- [The task]: Leaving the pictures aside, reproduce the data in full and word for word.

□ □ □ □

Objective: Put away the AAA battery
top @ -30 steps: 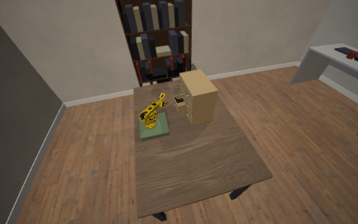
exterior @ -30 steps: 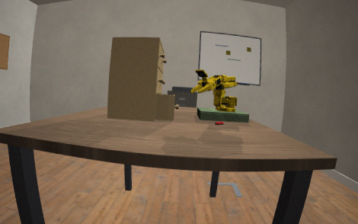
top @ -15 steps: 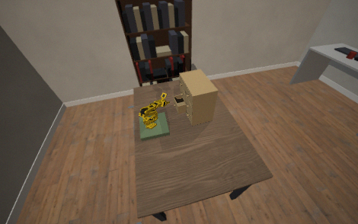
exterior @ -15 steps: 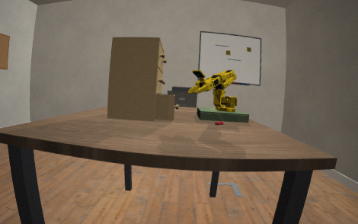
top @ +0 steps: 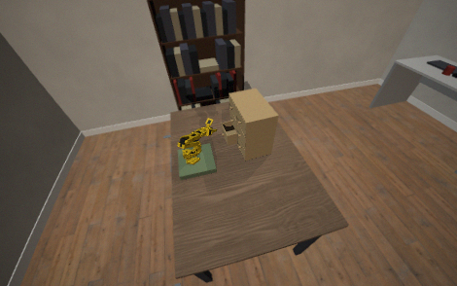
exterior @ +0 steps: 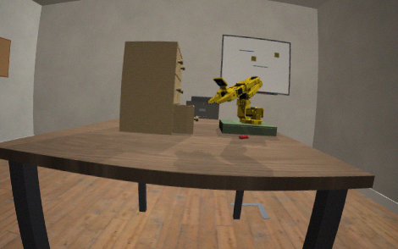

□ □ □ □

- [Exercise answer]:
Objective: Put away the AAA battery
top @ -30 steps: 
exterior @ -30 steps: 
top @ -15 steps: 
exterior @ -15 steps: 
top @ +0 steps: 
exterior @ +0 steps: 

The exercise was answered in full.